Hermione had to suppress an eye roll. 

“Go away, Myrtle.' Her head was reeling, not just from the insults (many of which she’d heard before) but the fact that it was true. The rumours were true. Malfoy was going to receive the mark. It was despicable. He was only 16. A mere boy! The freezing marble bit into her skin beneath her. Sobs racked her whole body, not the girly romantic sobs that you see in Disney movies, no. The ugly, loud, sniffling kind of sobs. It’s true that she was the brightest witch of her age, and she was the brains of the golden trio, but sometimes… sometimes it got too much for her. Though she’d flatly deny it if ever asked, sometimes when it was too hard, when it all got too much, she’d draw pictures. Not the conventional type of pictures, but pictures nonetheless. They weren’t pretty like most drawings she’d seen. They were ugly. Extremely so, but they made her feel better at least. 

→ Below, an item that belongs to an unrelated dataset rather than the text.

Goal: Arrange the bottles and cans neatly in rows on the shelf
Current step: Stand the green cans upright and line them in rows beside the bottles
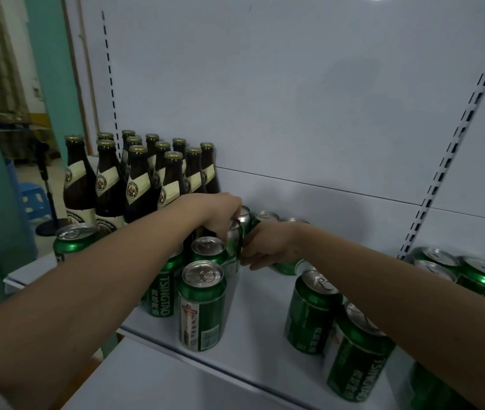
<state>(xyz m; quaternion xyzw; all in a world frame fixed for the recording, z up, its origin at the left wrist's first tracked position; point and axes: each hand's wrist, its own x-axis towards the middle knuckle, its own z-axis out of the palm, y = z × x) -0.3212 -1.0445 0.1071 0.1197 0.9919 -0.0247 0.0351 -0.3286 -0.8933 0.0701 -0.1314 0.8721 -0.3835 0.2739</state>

They’ll tell you being injured on the battlefield is noble. They’ll tell you war is glorious. They’ll tell you fighting for your country is the utmost of importance, but Hermione knew differently. 

This had to stop. Shakily, she got to her feet. The resemblance between her in that moment and a baby deer was uncanny, both unsteady and innocent. But those were too things Hermione was not. This had to change. He had to change. When they look back and try to pinpoint when it happened, that would be it. That was the moment the lion decided to save the snake.

————


	2. Chapter 2

**Notes for the Chapter:**

> "She guessed my favourite colour first try but i didn't even have a favourite colour until she she yelled out 'yellow'."

————

“You’ve got to be kidding me,” 

“What, Malfoy? What’s your issue now?”

She seethed, her teeth grinding. They’d only been in the dimly lit library for less than an hour but she already felt exhausted. Talking to him was like trying to converse with a brick wall, she thought idly. 

“My issue,”

He spat,

“Is that you’re so blatantly wrong, but what's worse is that you dont see it!” He hissed, trying to stay at a whisper. They’d already been warned twice about being too loud in the library. Though Madame Pince was only 5’3”, she was a little terrifying. When Hermione was in second year she vaguely remembered her transfiguring a student for shouting. Or maybe that was just a weird dream of hers. 

“Fine, Malfoy. You and I both know you could complete this assignment twice as fast, and three times better than me. So how about, you do it Malfoy,” 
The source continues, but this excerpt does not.